L'article 3 étend à l'ensemble des langues régionales, d'une part, et aux collèges et aux lycées, d'autre part, certaines dispositions existant aujourd'hui pour la seule langue corse : la langue régionale serait désormais une matière enseignée dans le cadre de l'horaire normal des établissements, et non plus un cours supplémentaire, à midi ou le soir, qui constitue parfois une contrainte pour les familles. Conformément à la jurisprudence du Conseil constitutionnel, cet enseignement serait facultatif. Il serait par ailleurs encadré, puisqu'il devrait faire l'objet d'une convention entre la collectivité locale et le ministère de l'éducation nationale.

L'enseignement d'une langue régionale n'a de sens que s'il répond à une demande sociale. En Bretagne, 7 à 8 % d'une classe d'âge est scolarisée dans une classe bilingue, alors que, d'après les sondages, 40 % des parents souhaiteraient que leur enfant suive un tel cursus. Notre objectif est évidemment de leur donner satisfaction. L'éducation nationale est un partenaire historique, important, et nous souhaitons qu'elle le demeure, mais peut-être faudrait-il qu'elle change un peu de mentalité vis-à-vis de nos langues.

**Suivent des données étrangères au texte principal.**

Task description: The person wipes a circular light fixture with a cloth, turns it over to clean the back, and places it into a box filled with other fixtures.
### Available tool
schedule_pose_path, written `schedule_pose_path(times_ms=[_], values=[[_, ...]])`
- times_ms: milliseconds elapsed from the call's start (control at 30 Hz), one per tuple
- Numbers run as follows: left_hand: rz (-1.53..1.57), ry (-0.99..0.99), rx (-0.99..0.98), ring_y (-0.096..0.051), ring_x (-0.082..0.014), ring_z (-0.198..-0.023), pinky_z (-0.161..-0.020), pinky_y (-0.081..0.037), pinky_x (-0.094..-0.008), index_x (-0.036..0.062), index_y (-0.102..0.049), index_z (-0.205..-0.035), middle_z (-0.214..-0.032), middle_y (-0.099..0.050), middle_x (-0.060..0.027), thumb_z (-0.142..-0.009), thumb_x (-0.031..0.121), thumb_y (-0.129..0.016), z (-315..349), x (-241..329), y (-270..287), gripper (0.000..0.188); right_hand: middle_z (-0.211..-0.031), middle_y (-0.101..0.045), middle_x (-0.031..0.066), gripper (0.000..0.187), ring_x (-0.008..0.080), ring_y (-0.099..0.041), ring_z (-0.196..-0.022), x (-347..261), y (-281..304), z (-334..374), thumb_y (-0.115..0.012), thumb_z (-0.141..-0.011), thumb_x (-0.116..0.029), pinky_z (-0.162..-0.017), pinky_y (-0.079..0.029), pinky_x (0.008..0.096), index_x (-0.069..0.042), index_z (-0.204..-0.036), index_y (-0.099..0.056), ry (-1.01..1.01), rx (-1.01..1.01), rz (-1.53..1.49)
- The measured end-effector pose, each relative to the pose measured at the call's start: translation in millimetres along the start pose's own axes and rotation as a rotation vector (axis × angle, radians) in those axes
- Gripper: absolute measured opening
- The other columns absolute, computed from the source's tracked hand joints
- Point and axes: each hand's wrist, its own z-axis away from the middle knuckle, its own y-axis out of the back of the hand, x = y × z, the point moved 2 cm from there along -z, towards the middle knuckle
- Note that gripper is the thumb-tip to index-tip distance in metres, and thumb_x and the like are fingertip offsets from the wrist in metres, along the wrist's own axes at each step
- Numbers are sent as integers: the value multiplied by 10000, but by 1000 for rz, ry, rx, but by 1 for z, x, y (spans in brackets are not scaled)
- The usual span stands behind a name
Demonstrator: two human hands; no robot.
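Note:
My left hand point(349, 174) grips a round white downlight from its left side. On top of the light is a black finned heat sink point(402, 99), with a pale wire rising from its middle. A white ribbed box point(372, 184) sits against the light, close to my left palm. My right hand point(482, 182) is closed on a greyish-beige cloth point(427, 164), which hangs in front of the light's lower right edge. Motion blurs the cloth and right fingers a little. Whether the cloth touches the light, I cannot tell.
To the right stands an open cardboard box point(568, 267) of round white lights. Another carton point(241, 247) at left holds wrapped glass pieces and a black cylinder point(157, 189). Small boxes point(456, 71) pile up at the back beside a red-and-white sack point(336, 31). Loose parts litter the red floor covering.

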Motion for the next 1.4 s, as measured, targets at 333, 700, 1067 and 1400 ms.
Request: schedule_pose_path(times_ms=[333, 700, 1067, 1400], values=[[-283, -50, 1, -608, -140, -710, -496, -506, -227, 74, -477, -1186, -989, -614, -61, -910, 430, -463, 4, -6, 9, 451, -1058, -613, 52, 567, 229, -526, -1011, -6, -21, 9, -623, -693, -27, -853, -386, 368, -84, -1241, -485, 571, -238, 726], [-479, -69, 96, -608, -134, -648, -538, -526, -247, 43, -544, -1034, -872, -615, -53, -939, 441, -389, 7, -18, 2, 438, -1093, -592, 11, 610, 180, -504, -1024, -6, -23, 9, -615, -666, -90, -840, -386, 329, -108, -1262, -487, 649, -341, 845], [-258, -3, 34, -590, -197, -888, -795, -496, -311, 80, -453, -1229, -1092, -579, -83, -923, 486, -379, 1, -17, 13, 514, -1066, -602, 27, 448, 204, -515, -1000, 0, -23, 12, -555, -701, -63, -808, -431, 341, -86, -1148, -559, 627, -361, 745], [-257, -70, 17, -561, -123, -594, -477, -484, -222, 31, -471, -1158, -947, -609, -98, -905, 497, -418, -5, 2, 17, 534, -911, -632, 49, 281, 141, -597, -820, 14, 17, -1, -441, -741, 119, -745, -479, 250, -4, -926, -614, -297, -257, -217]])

Le texte que je vous propose – et qui est, pour partie, issu du Sénat, puisque je vous invite à adopter conforme la version qu'il nous a transmise – correspond aux attentes d'une partie de la population concernant les langues régionales. L'adopter serait une manière de nous réconcilier. Ce sujet soulève en effet un certain nombre de difficultés. Je ne vous décrirai pas tout ce que j'ai dû faire pour ouvrir une classe bilingue à Ploërmel… Bien que je me sois appuyé sur une circulaire, j'ai eu du mal à faire comprendre à l'inspecteur de l'éducation nationale qu'une telle ouverture était possible.

Nous pouvons contribuer à ce que les langues régionales, qui sont considérées par l'Organisation des Nations unies pour l'éducation, la science et la culture (Unesco) comme étant en danger d'extinction, perdurent au XXIe siècle.